After the outbreak of the Second World War and the reintegration of Danzig into the German Empire , Nickel transferred its offices to the relevant German authorities. From July 1940 he took over the office of treasurer of the Hanseatic city of Danzig, which he carried out until the end of the war.

Walter Nickel then first came to the Lower Saxony Ministry of Finance as a government director . Later he was promoted to ministerial councilor or ministerial director . In 1953 he was appointed President of the Braunschweigische Staatsbank . During its 14 years of service, the state bank's total assets have increased eightfold. In 1967 he was adopted into retirement.
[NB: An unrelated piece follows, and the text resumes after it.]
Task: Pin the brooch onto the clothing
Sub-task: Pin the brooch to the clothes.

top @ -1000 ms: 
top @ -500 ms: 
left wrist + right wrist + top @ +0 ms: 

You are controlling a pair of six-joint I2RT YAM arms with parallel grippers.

Privately, Nickel built up a collection of graphics and writings relating to the city of Gdansk from a period of four centuries. Most of the works came from the international antiquarian bookshop. The historically valuable Dr. Nickel has been owned by the Prussian Cultural Heritage Foundation since his death .

Honors

Individual evidence

  1. Erich Faul (ed.): Landsmannschaft Scottland zu Tübingen - List of all federal brothers 1849-1959. Stuttgart 1969.
  2. Berliner Morgenpost. August 18, 1973, p. 15.
  3. ^ The Archivist: Bulletin for German Archives. Volume 24, 1971, p. 679.
  4. ^ Yearbook of Prussian Cultural Heritage. Volume 11, 1974, p. 288.